Below is a detailed description of each field defined in the configuration format and valid values are specified. Platform-specific fields are identified as such. For all platform-specific configuration values, the scope defined below in the Platform-specific configuration section applies.

  • ociVersion (string, REQUIRED) MUST be in SemVer v2.0.0 format and specifies the version of the Open Container Initiative Runtime Specification with which the bundle complies. The Open Container Initiative Runtime Specification follows semantic versioning and retains forward and backward compatibility within major versions. For example, if a configuration is compliant with version 1.1 of this specification, it is compatible with all runtimes that support any 1.1 or later release of this specification, but is not compatible with a runtime that supports 1.0 and not 1.1.

Example

"ociVersion": "0.1.0"

root (object, OPTIONAL) specifies the container's root filesystem. On Windows, for Windows Server Containers, this field is REQUIRED. For Hyper-V Containers, this field MUST NOT be set.

On all other platforms, this field is REQUIRED.

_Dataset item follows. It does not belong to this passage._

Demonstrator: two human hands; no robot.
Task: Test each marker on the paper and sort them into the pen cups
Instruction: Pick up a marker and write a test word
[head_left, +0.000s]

  • path (string, REQUIRED) Specifies the path to the root filesystem for the container.

    • On Windows, path MUST be a volume GUID path.
    • On POSIX platforms, path is either an absolute path or a relative path to the bundle. For example, with a bundle at /to/bundle and a root filesystem at /to/bundle/rootfs, the path value can be either /to/bundle/rootfs or rootfs. The value SHOULD be the conventional rootfs.

    A directory MUST exist at the path declared by the field.

  • readonly (bool, OPTIONAL) If true then the root filesystem MUST be read-only inside the container, defaults to false.

    • On Windows, this field MUST be omitted or false.

Example (POSIX platforms)

"root": {
    "path": "rootfs",
    "readonly": true
}

Example (Windows)

"root": {
    "path": "\\\\?\\Volume{ec84d99e-3f02-11e7-ac6c-00155d7682cf}\\"
}

mounts (array of objects, OPTIONAL) specifies additional mounts beyond root. The runtime MUST mount entries in the listed order. For Linux, the parameters are as documented in mount(2) system call man page. For Solaris, the mount entry corresponds to the 'fs' resource in the zonecfg(1M) man page.

  • destination (string, REQUIRED) Destination of mount point: path inside container.
    • Linux: This value SHOULD be an absolute path. For compatibility with old tools and configurations, it MAY be a relative path, in which case it MUST be interpreted as relative to "/". Relative paths are deprecated.
    • Windows: This value MUST be an absolute path. One mount destination MUST NOT be nested within another mount (e.g., c:\foo and c:\foo\bar).
    • Solaris: This value MUST be an absolute path. Corresponds to "dir" of the fs resource in zonecfg(1M).
    • For all other platforms: This value MUST be an absolute path.
  • source (string, OPTIONAL) A device name, but can also be a file or directory name for bind mounts or a dummy. Path values for bind mounts are either absolute or relative to the bundle. A mount is a bind mount if it has either bind or rbind in the options.
    • Windows: a local directory on the filesystem of the container host. UNC paths and mapped drives are not supported.
    • Solaris: corresponds to "special" of the fs resource in zonecfg(1M).
  • options (array of strings, OPTIONAL) Mount options of the filesystem to be used.
    • Linux: See Linux mount options below.
    • Solaris: corresponds to "options" of the fs resource in zonecfg(1M).
    • Windows: runtimes MUST support ro, mounting the filesystem read-only when ro is given.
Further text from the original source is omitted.